Only the pictures are to be left out; return the rest of the data exactly as it stands.
══════════════════════════════
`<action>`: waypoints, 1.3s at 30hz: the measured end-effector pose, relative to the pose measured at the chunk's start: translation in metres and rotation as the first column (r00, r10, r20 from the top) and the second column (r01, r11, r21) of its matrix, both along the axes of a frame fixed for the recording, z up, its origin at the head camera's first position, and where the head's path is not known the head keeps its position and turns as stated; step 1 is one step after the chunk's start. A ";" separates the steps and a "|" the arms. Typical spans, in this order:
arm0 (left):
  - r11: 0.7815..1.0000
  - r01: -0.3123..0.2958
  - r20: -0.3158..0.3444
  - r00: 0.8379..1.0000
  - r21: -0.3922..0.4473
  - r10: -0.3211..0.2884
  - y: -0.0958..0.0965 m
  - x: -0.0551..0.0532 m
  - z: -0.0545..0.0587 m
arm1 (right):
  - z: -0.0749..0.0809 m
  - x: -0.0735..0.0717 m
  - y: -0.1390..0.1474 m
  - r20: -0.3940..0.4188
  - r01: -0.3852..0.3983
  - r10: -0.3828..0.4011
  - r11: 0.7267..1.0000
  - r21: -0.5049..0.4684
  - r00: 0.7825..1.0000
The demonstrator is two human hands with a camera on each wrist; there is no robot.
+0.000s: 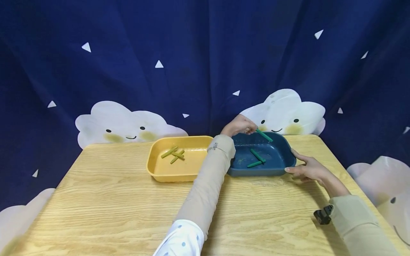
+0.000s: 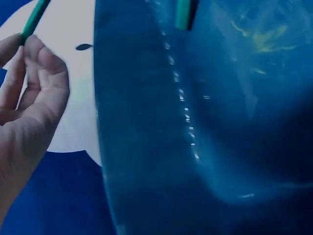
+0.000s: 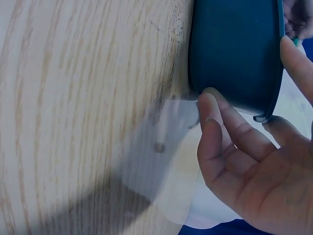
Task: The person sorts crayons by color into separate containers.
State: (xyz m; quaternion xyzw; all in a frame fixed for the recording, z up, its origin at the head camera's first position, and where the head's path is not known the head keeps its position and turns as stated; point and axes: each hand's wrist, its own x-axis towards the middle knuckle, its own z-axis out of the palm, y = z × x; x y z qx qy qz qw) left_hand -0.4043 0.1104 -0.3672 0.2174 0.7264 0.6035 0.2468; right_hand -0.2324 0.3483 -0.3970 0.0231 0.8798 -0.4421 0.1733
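Observation:
My left hand [image 1: 240, 125] pinches a green crayon [image 1: 264, 135] by one end, above the far side of a dark blue bin [image 1: 256, 172]. In the left wrist view the fingertips hold that crayon just outside the bin's wall. Two more green crayons [image 1: 257, 155] lie on the bin floor, their ends meeting. At the bin's right end, my right hand [image 1: 309, 169] grips the corner. The right wrist view shows one finger along the rim and other fingers curled against the lower corner.
Left of the blue bin stands a yellow bin [image 1: 174, 178] with several olive-yellow crayons [image 1: 177, 155] crossing each other. Both bins stand near the far edge of a wooden table [image 1: 112, 206]. Behind hangs a dark blue curtain [image 1: 192, 42] with clouds.

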 end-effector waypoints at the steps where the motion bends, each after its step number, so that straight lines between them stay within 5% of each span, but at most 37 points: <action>1: 0.999 0.008 0.029 1.000 -0.034 -0.007 0.000 -0.001 -0.002 | 0.000 0.000 0.000 0.000 -0.001 0.001 1.000 -0.004 1.000; 7: 0.981 0.053 0.165 0.986 -0.187 -0.021 0.003 -0.004 -0.009 | -0.001 0.000 -0.001 0.003 -0.009 0.009 1.000 -0.010 1.000; 15: 0.961 0.012 0.130 0.991 -0.276 0.025 0.007 0.011 -0.001 | 0.002 0.001 -0.002 0.004 0.000 0.000 1.000 0.028 1.000; 18: 0.939 -0.002 0.122 0.991 -0.343 0.047 0.015 0.005 -0.015 | 0.002 0.002 -0.003 0.004 0.003 -0.004 1.000 0.030 1.000; 20: 0.927 0.022 0.147 0.989 -0.374 0.036 0.023 -0.016 -0.039 | 0.002 0.002 -0.003 0.003 0.002 -0.002 1.000 0.026 1.000; 23: 0.898 0.065 0.164 0.986 -0.435 0.008 0.031 -0.037 -0.058 | 0.002 0.001 -0.002 0.004 -0.005 0.005 1.000 0.005 1.000; 25: 0.893 0.089 0.146 0.989 -0.442 -0.026 0.030 -0.041 -0.057 | 0.003 0.000 -0.002 0.004 -0.011 0.012 1.000 -0.003 1.000; 27: 0.893 0.084 0.110 0.993 -0.442 -0.039 0.024 -0.024 -0.036 | 0.003 0.000 -0.003 0.008 -0.013 0.013 1.000 -0.004 1.000; 32: 0.942 0.069 0.048 0.997 -0.330 -0.056 0.010 0.017 0.012 | 0.003 -0.001 -0.004 0.017 -0.018 0.018 1.000 0.004 1.000; 39: 0.986 0.094 -0.027 0.995 -0.137 -0.099 0.002 0.040 0.031 | 0.002 0.000 -0.002 0.019 -0.025 0.025 1.000 0.009 1.000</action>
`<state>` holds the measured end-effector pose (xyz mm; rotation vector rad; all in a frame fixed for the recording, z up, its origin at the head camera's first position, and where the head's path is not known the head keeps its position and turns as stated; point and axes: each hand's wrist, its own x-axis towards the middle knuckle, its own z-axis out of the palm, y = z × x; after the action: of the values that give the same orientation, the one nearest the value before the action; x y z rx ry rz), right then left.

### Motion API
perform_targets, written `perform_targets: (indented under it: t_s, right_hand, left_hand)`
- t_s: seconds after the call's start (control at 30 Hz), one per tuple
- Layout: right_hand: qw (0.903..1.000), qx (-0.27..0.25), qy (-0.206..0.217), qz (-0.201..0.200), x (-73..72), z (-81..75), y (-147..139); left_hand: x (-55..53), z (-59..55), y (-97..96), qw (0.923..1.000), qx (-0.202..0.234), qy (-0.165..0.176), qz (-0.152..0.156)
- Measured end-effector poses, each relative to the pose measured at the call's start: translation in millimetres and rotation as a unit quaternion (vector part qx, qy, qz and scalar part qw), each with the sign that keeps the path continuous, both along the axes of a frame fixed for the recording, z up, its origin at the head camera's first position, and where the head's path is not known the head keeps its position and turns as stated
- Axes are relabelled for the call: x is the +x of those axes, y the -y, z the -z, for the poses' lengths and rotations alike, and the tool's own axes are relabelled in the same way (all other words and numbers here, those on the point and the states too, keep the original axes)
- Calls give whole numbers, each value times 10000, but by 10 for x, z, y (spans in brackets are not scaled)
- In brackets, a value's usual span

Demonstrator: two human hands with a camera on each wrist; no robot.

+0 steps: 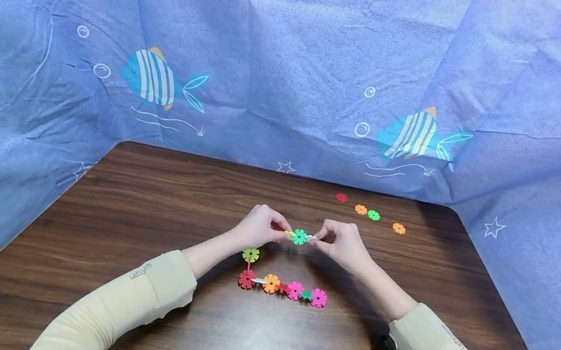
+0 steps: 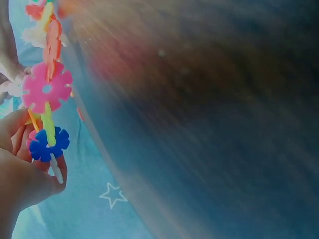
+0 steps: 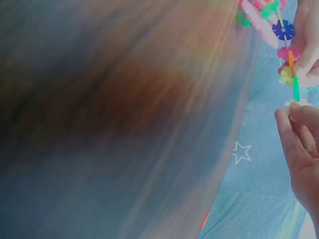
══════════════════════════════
→ Final answer
`<action>`: waypoints, 1.3s at 30hz: the measured end-effector pose, relative to the pose measured at the chunk's start: translation in metres and rotation as the first column (r00, r10, r20 from the top) and the second column (r01, r11, r21) of its matrix, both along the axes of a frame fixed for the recording, z up, its origin at the head camera's first position, and where the head's path is not known the head keeps its position and turns as stated; step 1 is one step after the chunk's start. A ";" separates the steps and a "|" the arms. Typical spans, in this order:
arm0 (left):
  - r11: 0.7815..1.0000
  - r01: -0.3123..0.2958
  - r20: -0.3158..0.3444
  - r00: 0.8379..1.0000
  - r21: -0.3922..0.4473
  - r10: -0.3211..0.2884
  - y: -0.0958..0.0965 m
  - x: -0.0551..0.0532 m
  - z: -0.0545..0.0587 m
arm1 (right):
  - z: -0.0749..0.0809 m
  - x: -0.0735..0.0717 m
  - y: -0.1390..0.1474 m
  - r20: -0.3940..0.4188
  - r01: -0.3852..0.3983
  - r10: -0.3828..0.4011
  - r11: 0.7267..1.0000
  - r21: -0.5049..0.4684
  - r00: 0.7825..1.0000
The demonstrator is two human hands with a camera on each wrist; there is no robot.
+0.000s: 
+0.000s: 
+0.000s: 
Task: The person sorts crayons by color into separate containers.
State: (xyz m; quaternion xyzw; all in a frame fixed for the recording, z up, its origin at the head camera's first position, and where the head's path is not known the head keeps its position and turns as stated; point and axes: each hand's wrist, its own x-axis towards the middle knuckle, its own z-axis out of the palm, y = z × x; x y z qx qy qz qw) left_hand -0.4043 0.1104 -0.3672 0.2174 0.7264 0.6035 0.2468; right_hand -0.2324 0.3483 -0.3970 0.0231 0.8798 -0.4421 0.1733
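Observation:
My left hand [image 1: 240, 125] pinches a green crayon [image 1: 264, 135] by one end, above the far side of a dark blue bin [image 1: 256, 172]. In the left wrist view the fingertips hold that crayon just outside the bin's wall. Two more green crayons [image 1: 257, 155] lie on the bin floor, their ends meeting. At the bin's right end, my right hand [image 1: 309, 169] grips the corner. The right wrist view shows one finger along the rim and other fingers curled against the lower corner.
Left of the blue bin stands a yellow bin [image 1: 174, 178] with several olive-yellow crayons [image 1: 177, 155] crossing each other. Both bins stand near the far edge of a wooden table [image 1: 112, 206]. Behind hangs a dark blue curtain [image 1: 192, 42] with clouds.
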
 end-effector waypoints at the steps where the motion bends, each after its step number, so that straight lines between them stay within 5% of each span, but at most 37 points: <action>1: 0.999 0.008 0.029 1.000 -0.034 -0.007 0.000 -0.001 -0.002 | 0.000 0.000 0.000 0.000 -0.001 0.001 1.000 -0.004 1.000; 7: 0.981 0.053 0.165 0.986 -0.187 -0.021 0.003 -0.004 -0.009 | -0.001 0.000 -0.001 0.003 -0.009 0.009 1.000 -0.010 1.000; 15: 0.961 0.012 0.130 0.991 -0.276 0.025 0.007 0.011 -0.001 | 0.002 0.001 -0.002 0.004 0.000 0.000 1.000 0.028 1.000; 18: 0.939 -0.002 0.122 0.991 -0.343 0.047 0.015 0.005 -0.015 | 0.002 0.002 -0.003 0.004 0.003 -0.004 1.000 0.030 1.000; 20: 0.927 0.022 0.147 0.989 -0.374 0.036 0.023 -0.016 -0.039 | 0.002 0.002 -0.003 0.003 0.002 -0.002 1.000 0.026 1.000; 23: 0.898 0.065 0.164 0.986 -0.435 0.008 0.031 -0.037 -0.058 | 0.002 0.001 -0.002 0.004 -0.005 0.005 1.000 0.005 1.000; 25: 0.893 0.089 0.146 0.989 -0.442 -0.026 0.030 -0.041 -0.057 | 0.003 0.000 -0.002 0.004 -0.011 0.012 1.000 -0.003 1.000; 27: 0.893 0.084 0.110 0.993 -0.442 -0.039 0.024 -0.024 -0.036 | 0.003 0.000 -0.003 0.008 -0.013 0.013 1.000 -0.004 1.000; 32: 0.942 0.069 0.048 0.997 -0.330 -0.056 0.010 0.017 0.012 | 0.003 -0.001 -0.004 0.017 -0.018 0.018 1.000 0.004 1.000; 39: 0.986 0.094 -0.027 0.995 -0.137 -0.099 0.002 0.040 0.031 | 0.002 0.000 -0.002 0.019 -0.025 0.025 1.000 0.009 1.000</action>
`<state>` holds the measured end-effector pose (xyz mm; rotation vector rad; all in a frame fixed for the recording, z up, its origin at the head camera's first position, and where the head's path is not known the head keeps its position and turns as stated; point and axes: each hand's wrist, its own x-axis towards the middle knuckle, its own z-axis out of the palm, y = z × x; after the action: of the values that give the same orientation, the one nearest the value before the action; x y z rx ry rz), right then left.

### Motion API
perform_targets, written `perform_targets: (indented under it: t_s, right_hand, left_hand)`
- t_s: seconds after the call's start (control at 30 Hz), one per tuple
- Layout: right_hand: qw (0.903..1.000), qx (-0.27..0.25), qy (-0.206..0.217), qz (-0.201..0.200), x (-73..72), z (-81..75), y (-147..139); left_hand: x (-55..53), z (-59..55), y (-97..96), qw (0.923..1.000), qx (-0.202..0.234), qy (-0.165..0.176), qz (-0.152..0.156)
- Measured end-effector poses, each relative to the pose measured at the call's start: translation in millimetres and rotation as a unit quaternion (vector part qx, qy, qz and scalar part qw), each with the sign that keeps the path continuous, both along the axes of a frame fixed for the recording, z up, its origin at the head camera's first position, and where the head's path is not known the head keeps its position and turns as stated
- Axes are relabelled for the call: x is the +x of those axes, y the -y, z the -z, for the poses' lengths and rotations alike, and the tool's own axes are relabelled in the same way (all other words and numbers here, those on the point and the states too, keep the original axes)
- Calls give whole numbers, each value times 10000, but by 10 for x, z, y (spans in brackets are not scaled)
- In brackets, a value's usual span

Demonstrator: two human hands with a camera on each wrist; no robot.

+0 steps: 
+0 steps: 
+0 steps: 

With this, the exercise has been completed.